→ **About this exercise**
Transcribe the listing exactly, skipping every picture.
=== Section Start ===
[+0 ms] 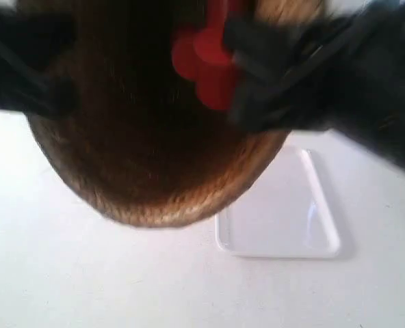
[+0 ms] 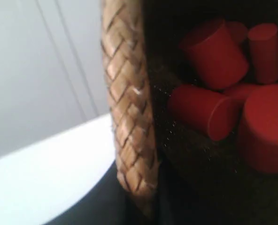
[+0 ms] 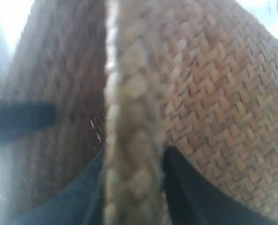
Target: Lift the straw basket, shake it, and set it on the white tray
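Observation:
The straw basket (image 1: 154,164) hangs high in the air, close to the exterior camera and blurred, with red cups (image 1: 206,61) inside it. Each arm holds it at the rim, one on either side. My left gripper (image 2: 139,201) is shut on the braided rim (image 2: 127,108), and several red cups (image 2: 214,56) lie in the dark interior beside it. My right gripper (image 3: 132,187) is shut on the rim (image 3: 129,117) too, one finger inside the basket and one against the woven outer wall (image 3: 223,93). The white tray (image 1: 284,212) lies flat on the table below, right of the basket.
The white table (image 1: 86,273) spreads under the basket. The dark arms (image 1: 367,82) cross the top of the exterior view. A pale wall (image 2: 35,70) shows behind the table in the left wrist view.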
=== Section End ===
→ **Written response**
[+0 ms] 
[+0 ms] 
[+0 ms] 
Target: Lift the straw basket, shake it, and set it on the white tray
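Observation:
The straw basket (image 1: 154,164) hangs high in the air, close to the exterior camera and blurred, with red cups (image 1: 206,61) inside it. Each arm holds it at the rim, one on either side. My left gripper (image 2: 139,201) is shut on the braided rim (image 2: 127,108), and several red cups (image 2: 214,56) lie in the dark interior beside it. My right gripper (image 3: 132,187) is shut on the rim (image 3: 129,117) too, one finger inside the basket and one against the woven outer wall (image 3: 223,93). The white tray (image 1: 284,212) lies flat on the table below, right of the basket.
The white table (image 1: 86,273) spreads under the basket. The dark arms (image 1: 367,82) cross the top of the exterior view. A pale wall (image 2: 35,70) shows behind the table in the left wrist view.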

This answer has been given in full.